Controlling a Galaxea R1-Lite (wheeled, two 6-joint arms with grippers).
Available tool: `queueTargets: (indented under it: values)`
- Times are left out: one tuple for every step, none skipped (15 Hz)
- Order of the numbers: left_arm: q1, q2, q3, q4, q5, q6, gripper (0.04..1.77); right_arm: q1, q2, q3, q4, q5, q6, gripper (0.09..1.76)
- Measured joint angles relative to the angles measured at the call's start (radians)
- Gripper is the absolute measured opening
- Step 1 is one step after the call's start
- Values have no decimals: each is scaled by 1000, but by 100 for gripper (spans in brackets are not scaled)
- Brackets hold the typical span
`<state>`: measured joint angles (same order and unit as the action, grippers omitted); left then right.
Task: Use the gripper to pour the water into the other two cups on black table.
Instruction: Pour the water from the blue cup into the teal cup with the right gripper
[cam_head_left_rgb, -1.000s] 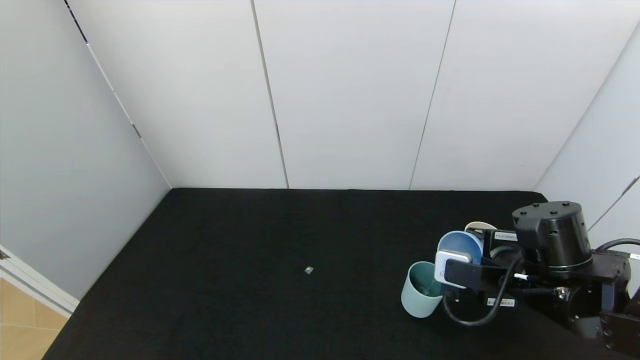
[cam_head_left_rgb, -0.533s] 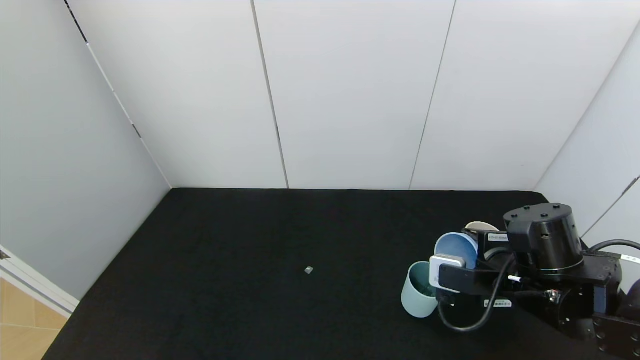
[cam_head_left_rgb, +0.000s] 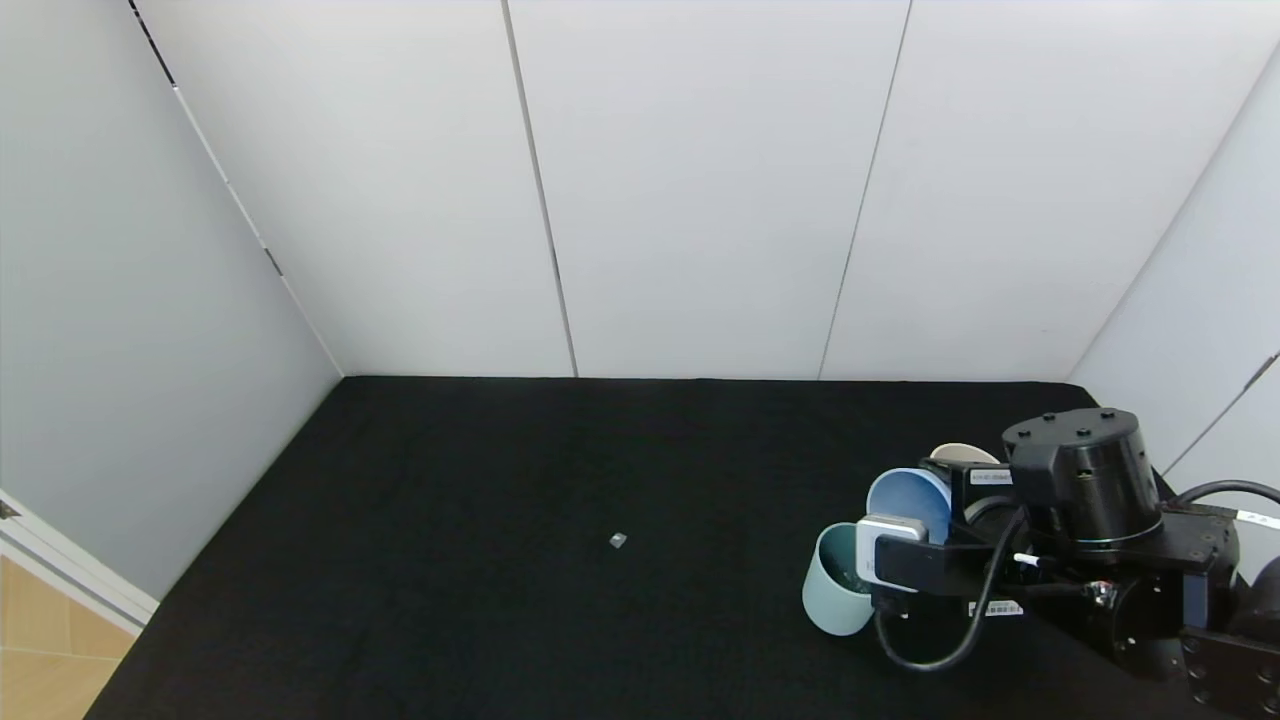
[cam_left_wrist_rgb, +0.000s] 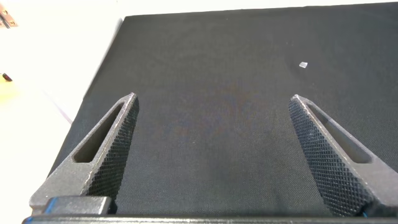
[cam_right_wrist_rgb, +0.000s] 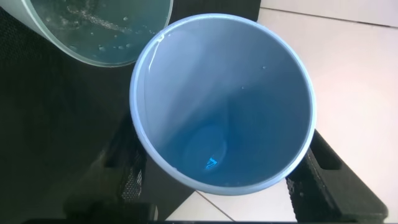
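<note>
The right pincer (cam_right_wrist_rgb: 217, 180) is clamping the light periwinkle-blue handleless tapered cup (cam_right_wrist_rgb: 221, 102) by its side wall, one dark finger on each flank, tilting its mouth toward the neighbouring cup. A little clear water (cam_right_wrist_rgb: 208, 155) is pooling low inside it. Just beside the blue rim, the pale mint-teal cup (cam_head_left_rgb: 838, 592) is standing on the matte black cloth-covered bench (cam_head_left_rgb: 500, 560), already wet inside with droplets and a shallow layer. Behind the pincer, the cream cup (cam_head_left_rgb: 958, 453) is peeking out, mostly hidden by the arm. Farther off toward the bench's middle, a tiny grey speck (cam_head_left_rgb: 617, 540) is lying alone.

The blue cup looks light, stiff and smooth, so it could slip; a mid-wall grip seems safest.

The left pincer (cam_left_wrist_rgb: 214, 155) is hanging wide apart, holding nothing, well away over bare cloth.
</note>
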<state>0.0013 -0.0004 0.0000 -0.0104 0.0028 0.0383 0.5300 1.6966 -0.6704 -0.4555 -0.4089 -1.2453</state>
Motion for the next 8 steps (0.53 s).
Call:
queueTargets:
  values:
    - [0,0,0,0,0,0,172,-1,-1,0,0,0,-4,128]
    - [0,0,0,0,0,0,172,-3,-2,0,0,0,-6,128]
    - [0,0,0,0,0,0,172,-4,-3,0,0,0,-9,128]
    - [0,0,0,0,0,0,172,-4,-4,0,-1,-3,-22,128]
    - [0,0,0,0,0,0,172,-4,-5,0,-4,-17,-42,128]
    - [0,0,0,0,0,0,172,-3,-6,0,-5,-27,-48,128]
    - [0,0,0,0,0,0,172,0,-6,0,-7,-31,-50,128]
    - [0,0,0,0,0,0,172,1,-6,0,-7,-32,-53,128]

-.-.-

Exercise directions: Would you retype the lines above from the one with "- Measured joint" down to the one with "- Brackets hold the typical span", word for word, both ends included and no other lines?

Output of the exercise:
- Measured joint angles relative to the angles measured at the call's start (radians)
- Gripper is the absolute measured opening
- Step 1 is one step after the call's start
- Values have no decimals: each is scaled by 1000, but by 100 for gripper (spans in brackets are not scaled)
- Brackets hold the typical span

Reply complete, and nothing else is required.